The Affordable Care Act’s critics saw it differently. Avik Roy, a conservative health writer at Forbes, said Lee was being “misleading” and that “Obamacare, in fact, will increase individual-market premiums in California by as much as 146 percent.” Obamacare, he said, would trigger “rate shock,” the jolt people feel when they see higher rates. That doesn’t sound like a home run at all.

Who’s right? In typical columnist fashion, I’m not going to tell you just yet. But stick with me, and you’ll be able to parse the next year of confused and confusing Obamacare arguments with ease.

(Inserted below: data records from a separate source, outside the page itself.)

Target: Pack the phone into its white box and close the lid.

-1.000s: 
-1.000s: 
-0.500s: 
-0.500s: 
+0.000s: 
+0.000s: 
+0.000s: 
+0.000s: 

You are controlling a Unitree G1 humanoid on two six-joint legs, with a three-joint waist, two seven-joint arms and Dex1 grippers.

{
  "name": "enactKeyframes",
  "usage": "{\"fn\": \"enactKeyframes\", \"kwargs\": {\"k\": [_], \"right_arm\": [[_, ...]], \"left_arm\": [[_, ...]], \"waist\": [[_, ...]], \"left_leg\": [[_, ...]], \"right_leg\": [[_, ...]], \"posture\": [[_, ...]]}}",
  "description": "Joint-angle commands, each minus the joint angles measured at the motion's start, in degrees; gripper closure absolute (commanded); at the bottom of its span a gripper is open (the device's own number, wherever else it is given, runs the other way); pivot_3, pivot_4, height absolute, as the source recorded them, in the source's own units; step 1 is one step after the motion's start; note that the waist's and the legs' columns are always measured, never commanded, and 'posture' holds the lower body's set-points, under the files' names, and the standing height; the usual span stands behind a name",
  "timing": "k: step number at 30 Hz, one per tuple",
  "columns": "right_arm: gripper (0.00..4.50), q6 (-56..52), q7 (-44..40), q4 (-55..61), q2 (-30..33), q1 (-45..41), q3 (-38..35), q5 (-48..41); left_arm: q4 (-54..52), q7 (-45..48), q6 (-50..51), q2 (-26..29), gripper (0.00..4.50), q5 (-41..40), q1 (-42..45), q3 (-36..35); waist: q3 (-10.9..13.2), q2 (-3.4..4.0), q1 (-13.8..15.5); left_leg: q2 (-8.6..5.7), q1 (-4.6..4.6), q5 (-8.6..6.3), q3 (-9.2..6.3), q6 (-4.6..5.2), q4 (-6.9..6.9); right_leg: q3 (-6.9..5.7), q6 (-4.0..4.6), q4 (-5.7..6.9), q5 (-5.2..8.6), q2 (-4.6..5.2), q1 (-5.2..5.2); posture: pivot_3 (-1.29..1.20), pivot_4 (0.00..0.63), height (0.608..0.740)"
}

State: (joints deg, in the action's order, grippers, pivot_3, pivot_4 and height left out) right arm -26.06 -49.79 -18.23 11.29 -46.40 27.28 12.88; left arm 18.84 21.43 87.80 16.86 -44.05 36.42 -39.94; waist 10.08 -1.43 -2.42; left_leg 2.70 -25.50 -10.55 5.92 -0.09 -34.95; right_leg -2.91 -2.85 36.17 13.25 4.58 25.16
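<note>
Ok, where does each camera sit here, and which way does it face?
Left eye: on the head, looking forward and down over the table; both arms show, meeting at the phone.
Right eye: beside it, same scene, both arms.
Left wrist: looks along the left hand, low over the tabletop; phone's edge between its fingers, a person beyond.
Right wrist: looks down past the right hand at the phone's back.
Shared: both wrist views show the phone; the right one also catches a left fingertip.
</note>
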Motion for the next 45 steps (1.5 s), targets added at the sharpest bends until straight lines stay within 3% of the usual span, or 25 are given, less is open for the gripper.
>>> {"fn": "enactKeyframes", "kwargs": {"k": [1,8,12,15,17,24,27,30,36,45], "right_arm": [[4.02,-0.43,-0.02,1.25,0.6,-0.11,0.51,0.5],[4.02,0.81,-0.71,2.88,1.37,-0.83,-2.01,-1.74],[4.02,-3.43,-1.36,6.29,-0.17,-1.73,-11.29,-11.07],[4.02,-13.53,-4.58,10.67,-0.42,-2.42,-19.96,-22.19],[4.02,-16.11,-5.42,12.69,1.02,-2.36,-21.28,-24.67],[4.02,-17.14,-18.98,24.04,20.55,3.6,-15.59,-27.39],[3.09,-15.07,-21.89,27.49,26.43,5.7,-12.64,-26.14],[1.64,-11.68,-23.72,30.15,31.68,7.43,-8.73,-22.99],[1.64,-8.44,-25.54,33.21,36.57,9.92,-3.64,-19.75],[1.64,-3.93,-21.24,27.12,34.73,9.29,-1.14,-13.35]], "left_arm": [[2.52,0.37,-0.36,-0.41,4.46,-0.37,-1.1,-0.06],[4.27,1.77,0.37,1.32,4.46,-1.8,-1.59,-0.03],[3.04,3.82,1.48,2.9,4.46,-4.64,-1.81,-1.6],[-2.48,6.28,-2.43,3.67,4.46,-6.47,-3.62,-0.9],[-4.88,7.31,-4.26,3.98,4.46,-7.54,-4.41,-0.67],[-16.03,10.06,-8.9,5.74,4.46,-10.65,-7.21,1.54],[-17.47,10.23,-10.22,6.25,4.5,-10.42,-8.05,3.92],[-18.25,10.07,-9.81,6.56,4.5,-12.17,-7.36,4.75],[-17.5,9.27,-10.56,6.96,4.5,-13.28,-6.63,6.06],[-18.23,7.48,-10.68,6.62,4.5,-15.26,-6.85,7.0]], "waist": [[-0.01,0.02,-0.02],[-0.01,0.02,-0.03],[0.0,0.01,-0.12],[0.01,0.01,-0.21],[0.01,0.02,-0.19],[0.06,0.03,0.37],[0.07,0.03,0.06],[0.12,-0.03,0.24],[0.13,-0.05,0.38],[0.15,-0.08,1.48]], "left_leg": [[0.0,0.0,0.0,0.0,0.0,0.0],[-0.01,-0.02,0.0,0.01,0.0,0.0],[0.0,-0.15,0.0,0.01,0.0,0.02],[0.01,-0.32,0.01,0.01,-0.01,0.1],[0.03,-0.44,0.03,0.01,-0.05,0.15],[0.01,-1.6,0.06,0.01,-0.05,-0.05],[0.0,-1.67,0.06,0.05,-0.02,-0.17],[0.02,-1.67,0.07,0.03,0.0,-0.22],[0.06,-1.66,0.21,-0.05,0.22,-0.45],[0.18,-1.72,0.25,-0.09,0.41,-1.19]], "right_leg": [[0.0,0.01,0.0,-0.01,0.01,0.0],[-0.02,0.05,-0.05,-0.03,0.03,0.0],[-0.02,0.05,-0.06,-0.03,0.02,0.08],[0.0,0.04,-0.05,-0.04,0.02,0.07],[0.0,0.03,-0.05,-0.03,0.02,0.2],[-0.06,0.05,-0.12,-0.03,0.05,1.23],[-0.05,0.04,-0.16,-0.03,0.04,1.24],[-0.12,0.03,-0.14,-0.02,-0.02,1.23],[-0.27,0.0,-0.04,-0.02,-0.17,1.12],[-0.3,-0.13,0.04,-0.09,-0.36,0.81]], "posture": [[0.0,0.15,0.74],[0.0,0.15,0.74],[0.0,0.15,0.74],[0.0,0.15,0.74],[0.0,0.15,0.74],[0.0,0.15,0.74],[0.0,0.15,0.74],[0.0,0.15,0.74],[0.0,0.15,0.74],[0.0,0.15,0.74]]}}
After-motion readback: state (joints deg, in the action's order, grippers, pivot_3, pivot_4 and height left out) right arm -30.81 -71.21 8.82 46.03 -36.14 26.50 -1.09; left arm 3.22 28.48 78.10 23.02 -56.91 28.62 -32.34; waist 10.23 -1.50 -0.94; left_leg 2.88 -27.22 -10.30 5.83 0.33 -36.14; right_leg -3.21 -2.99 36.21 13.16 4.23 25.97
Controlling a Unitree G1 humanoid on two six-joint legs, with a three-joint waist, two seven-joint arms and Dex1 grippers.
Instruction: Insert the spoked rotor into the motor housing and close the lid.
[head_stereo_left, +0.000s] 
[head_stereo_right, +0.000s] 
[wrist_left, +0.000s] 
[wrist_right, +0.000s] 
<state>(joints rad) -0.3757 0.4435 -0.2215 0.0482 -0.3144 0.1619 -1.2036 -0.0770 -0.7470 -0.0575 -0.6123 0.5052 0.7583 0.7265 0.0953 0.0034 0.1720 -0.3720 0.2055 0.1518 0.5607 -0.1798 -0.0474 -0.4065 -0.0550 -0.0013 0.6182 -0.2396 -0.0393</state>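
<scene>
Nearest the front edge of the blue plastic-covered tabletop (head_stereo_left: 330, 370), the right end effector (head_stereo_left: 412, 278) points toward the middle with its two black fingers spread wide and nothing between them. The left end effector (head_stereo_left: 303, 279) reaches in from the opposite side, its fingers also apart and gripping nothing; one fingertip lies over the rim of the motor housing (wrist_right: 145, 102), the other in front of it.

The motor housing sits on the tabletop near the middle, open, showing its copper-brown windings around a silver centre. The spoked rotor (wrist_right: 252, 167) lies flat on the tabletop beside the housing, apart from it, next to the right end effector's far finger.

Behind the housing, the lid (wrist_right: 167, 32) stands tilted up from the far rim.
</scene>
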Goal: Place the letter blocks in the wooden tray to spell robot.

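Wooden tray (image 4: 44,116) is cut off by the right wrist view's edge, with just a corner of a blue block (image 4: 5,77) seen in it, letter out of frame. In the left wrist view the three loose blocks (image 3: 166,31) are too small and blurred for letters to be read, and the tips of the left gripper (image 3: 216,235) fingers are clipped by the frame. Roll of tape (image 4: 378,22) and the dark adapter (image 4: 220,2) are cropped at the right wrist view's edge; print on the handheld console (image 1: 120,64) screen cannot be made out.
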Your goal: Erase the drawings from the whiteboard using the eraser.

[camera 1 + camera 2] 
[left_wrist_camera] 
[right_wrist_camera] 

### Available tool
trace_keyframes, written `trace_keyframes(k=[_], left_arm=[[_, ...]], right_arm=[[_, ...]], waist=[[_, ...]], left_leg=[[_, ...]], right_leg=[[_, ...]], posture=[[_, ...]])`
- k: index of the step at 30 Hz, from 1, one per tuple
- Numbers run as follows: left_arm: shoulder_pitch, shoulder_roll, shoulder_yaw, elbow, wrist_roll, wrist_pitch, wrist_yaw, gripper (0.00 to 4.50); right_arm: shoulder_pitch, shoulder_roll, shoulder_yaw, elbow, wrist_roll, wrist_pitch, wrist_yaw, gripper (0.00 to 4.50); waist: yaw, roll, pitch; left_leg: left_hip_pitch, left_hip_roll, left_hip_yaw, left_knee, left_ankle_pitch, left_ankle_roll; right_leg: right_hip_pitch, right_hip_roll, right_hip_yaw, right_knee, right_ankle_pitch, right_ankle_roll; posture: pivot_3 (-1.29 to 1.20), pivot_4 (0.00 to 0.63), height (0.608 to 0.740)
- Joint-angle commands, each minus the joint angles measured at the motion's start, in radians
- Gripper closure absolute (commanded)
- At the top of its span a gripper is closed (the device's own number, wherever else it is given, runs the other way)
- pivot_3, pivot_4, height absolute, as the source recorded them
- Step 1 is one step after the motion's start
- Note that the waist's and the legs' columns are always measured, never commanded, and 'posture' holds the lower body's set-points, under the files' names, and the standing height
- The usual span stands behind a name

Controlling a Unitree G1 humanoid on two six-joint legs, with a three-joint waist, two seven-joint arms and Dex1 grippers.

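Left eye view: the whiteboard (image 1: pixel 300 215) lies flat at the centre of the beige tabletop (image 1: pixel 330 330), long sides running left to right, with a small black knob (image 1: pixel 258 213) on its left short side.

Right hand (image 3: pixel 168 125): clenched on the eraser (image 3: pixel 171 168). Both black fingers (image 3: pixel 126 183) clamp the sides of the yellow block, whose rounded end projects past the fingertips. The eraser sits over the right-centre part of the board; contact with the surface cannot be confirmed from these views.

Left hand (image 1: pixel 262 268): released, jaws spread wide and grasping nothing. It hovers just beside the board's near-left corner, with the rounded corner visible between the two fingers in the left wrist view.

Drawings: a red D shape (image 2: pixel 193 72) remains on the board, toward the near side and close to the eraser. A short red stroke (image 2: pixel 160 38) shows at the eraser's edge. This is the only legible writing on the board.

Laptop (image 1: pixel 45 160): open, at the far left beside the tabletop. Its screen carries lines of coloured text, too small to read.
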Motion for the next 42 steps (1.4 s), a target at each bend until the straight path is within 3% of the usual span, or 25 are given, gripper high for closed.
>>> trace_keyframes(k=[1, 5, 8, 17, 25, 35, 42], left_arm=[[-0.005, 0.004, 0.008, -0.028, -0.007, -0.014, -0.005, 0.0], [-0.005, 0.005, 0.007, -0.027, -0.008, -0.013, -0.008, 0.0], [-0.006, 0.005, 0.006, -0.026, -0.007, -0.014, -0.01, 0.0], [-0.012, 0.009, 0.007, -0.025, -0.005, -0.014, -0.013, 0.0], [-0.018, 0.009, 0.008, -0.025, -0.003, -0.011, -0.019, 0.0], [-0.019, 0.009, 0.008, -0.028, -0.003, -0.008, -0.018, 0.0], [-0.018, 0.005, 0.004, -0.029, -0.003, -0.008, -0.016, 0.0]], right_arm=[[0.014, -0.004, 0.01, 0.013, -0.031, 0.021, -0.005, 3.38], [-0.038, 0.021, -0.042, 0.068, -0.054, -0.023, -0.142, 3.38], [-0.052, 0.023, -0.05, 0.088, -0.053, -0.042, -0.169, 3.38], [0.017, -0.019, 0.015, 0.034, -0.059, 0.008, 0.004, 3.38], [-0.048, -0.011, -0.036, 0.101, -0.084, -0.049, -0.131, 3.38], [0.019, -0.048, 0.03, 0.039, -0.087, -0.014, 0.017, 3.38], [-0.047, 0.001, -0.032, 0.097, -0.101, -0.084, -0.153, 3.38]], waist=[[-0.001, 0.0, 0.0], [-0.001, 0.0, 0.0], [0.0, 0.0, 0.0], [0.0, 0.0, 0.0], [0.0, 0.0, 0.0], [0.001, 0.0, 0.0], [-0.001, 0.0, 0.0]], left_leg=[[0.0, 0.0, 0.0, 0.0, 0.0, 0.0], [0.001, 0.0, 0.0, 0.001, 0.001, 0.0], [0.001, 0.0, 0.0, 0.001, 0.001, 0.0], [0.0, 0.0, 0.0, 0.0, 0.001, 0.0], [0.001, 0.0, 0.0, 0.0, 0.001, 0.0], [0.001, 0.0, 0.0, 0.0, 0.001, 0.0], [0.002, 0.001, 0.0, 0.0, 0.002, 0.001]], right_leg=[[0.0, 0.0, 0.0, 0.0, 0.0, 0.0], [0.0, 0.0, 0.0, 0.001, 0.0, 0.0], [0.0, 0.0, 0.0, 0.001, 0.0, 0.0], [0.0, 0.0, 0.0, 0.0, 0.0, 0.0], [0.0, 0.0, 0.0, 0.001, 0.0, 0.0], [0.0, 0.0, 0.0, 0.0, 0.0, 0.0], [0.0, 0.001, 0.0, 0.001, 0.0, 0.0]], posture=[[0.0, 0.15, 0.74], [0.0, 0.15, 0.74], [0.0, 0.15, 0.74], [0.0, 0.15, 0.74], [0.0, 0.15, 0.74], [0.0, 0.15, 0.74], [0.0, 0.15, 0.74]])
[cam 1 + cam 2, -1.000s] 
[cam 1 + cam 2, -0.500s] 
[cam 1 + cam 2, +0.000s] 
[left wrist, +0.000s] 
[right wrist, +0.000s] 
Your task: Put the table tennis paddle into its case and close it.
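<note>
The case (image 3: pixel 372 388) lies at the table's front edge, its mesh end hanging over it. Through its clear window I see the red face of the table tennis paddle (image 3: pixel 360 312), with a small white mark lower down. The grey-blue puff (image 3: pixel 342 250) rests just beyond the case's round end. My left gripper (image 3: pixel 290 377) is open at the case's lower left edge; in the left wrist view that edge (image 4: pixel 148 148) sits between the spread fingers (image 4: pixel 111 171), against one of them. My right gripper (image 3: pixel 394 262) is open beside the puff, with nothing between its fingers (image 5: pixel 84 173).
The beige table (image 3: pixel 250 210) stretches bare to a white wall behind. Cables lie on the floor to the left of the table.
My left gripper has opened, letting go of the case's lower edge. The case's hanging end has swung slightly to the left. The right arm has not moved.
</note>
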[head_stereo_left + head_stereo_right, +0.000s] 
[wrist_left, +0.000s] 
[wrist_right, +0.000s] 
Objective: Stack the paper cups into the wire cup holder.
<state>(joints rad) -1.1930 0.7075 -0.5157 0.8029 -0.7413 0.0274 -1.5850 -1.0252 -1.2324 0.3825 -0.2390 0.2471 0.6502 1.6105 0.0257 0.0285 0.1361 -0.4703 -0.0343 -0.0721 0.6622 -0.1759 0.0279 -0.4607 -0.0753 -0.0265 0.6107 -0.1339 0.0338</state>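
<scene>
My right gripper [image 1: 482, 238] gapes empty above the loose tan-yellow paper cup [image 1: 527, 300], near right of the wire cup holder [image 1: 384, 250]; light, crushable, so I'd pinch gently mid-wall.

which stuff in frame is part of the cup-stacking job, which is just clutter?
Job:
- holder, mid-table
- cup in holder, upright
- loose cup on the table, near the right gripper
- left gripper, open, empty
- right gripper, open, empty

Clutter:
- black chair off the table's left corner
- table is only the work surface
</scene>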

Here’s the first thing to know: We’re talking about a small fraction of the American health-care system. This isn’t about people on Medicare or Medicaid or employer-based insurance. It’s about people joining Obamacare’s insurance exchanges. That’s people who buy insurance on their own now, as well as some of the uninsured. In 2014, 7 million people, or 2.5 percent of the population, is expected to buy insurance through the exchanges. By 2023, that will rise to 24 million people, or 8 percent.

So we’re talking about a small portion of the market. Worse, we’re talking about that small portion of the market all wrong.

Roy got his 146 percent by heading to eHealthInsurance.com, running a search for insurance plans in California and comparing the cost of the cheapest plans to the cost of the plans being offered in the exchanges. That’s not just comparing apples to oranges. It’s comparing apples to oranges that the fruit guy may not even let you buy.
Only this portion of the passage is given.